THE TASK:
The line with "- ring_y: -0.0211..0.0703" and each line following it, up to the final line of the data, should be set down exactly; pictures stay out.

*** Begin section ***

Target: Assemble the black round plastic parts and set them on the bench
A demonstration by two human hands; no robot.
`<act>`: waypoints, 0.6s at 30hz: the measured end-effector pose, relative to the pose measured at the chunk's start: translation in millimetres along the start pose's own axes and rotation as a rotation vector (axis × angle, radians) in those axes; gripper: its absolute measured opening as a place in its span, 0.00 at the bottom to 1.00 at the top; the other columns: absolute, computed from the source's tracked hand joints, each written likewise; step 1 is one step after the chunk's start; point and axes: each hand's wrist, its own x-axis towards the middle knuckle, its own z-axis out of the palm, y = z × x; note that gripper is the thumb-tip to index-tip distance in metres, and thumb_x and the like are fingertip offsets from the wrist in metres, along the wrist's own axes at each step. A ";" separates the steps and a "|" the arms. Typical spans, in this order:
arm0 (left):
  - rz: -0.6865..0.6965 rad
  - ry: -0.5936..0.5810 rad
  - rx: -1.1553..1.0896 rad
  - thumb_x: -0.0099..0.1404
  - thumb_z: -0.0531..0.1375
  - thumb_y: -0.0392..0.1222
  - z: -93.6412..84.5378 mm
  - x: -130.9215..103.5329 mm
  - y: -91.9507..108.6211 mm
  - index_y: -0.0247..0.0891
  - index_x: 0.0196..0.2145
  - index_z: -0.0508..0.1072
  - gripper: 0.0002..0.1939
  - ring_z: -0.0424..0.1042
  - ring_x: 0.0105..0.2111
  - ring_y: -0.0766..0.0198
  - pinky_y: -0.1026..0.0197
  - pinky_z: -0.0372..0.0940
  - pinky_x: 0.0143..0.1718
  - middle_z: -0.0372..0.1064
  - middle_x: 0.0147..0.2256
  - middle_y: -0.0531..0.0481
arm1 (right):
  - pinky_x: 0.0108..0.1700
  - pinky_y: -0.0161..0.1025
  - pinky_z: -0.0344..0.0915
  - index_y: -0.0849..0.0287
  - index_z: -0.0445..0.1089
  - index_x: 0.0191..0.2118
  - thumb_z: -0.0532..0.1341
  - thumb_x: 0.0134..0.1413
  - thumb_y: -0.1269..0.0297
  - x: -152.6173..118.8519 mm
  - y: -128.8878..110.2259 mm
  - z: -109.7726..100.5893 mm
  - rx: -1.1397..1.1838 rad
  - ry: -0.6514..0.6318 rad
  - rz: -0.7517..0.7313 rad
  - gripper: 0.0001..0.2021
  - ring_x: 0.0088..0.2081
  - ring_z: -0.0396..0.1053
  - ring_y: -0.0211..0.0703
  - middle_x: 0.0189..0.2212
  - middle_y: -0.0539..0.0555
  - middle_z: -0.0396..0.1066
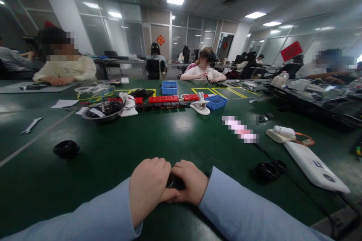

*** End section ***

WRITTEN SOLUTION:
  - ring_y: -0.0211..0.0703
  - middle_x: 0.0189..0.2212
  - middle_y: -0.0539..0.0555
  - middle_z: -0.0396..0.1066

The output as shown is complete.